▸ WORK TO BE COMPLETED:
Output the listing verbatim, leaving out every picture.

▸ RECORDED INFORMATION:
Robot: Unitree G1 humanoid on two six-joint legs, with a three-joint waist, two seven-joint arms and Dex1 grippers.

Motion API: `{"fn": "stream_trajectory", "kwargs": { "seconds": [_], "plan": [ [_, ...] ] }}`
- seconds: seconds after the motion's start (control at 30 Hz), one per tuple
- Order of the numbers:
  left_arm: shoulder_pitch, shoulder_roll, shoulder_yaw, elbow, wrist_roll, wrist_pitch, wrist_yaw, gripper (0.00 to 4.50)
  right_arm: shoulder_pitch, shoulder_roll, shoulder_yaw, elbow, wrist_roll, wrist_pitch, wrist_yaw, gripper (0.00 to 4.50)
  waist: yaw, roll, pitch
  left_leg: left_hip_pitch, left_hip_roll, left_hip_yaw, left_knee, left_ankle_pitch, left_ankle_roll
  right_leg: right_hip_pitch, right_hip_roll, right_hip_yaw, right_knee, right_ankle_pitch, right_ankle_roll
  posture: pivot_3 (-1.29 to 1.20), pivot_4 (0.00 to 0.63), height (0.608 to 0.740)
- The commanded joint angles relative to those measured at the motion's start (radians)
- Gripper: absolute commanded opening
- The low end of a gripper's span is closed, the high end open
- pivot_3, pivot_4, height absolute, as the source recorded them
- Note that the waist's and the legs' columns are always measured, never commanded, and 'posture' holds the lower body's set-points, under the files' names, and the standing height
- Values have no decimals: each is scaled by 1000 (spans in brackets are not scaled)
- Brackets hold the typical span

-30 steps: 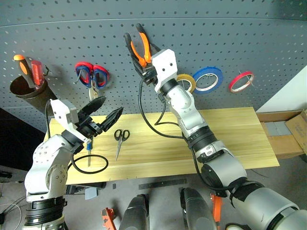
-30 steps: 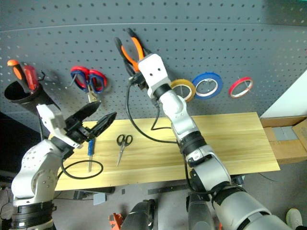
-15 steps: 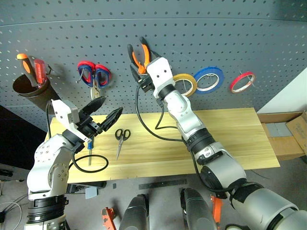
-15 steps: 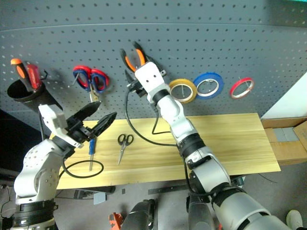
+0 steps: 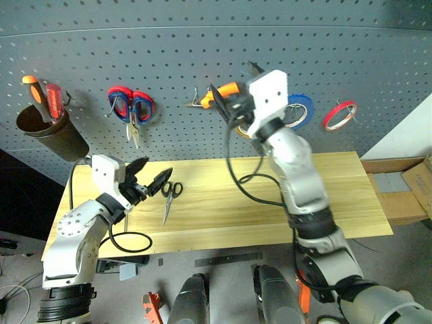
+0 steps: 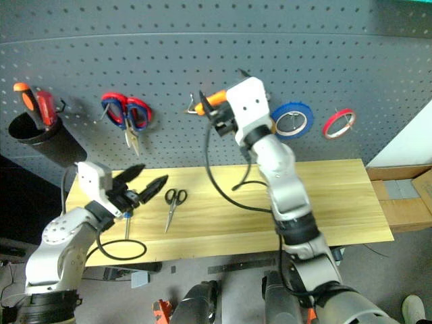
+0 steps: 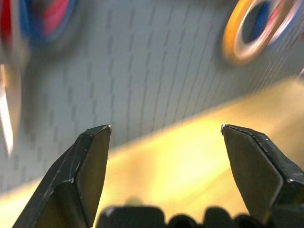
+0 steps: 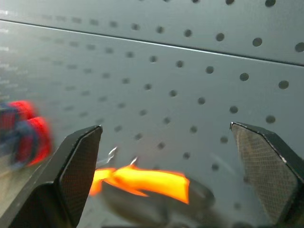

▸ SOLUTION FOR THIS EXERCISE:
Robot: Unitree G1 humanoid on two six-joint legs, with a three-joint waist, two seven-joint arms and Dex1 grippers.

Motion API: `{"fn": "stream_trajectory", "kwargs": { "seconds": [_], "plan": [ [_, ...] ] }}`
- seconds: seconds after the motion's start (control at 30 Hz), one per tuple
- Order of the numbers:
  left_arm: shoulder_pitch, shoulder_roll, shoulder_yaw, elbow, wrist_roll, wrist_pitch, wrist_yaw, gripper (0.00 to 4.50)
  right_arm: shoulder_pitch, shoulder_roll, shoulder_yaw, elbow, wrist_roll, wrist_pitch, wrist_yaw, gripper (0.00 to 4.50)
  waist: yaw, roll, pitch
  left_leg: left_hip_pitch, left_hip_roll, left_hip_yaw, left_knee, left_ankle_pitch, left_ankle_roll
  right_leg: right_hip_pitch, right_hip_roll, right_hip_yaw, right_knee, right_ankle_pitch, right_ankle_roll
  posture: pivot_3 (-1.29 to 1.20), pivot_4 (0.00 to 0.63), height (0.608 to 0.740)
- The commanded joint angles relative to those measured at the motion's start (radians)
- Gripper: absolute commanded opening
- The low end of a gripper's span is closed, the high end open
- pivot_3, pivot_4, height absolute, as the source recorded them
- Note that the waist's and the legs' columns are always measured, never commanded, and 'posture' holds the lower body's set-points, under the files' names, and the standing height
- Values have no decimals: each is scaled by 1000 (spans in brackets are not scaled)
- Brackets hold the typical span

-30 steps: 
-30 steps: 
-15 steps: 
-15 steps: 
+0 steps: 
+0 steps: 
+0 steps: 
+0 steps: 

With the answer given, the exercise is closed.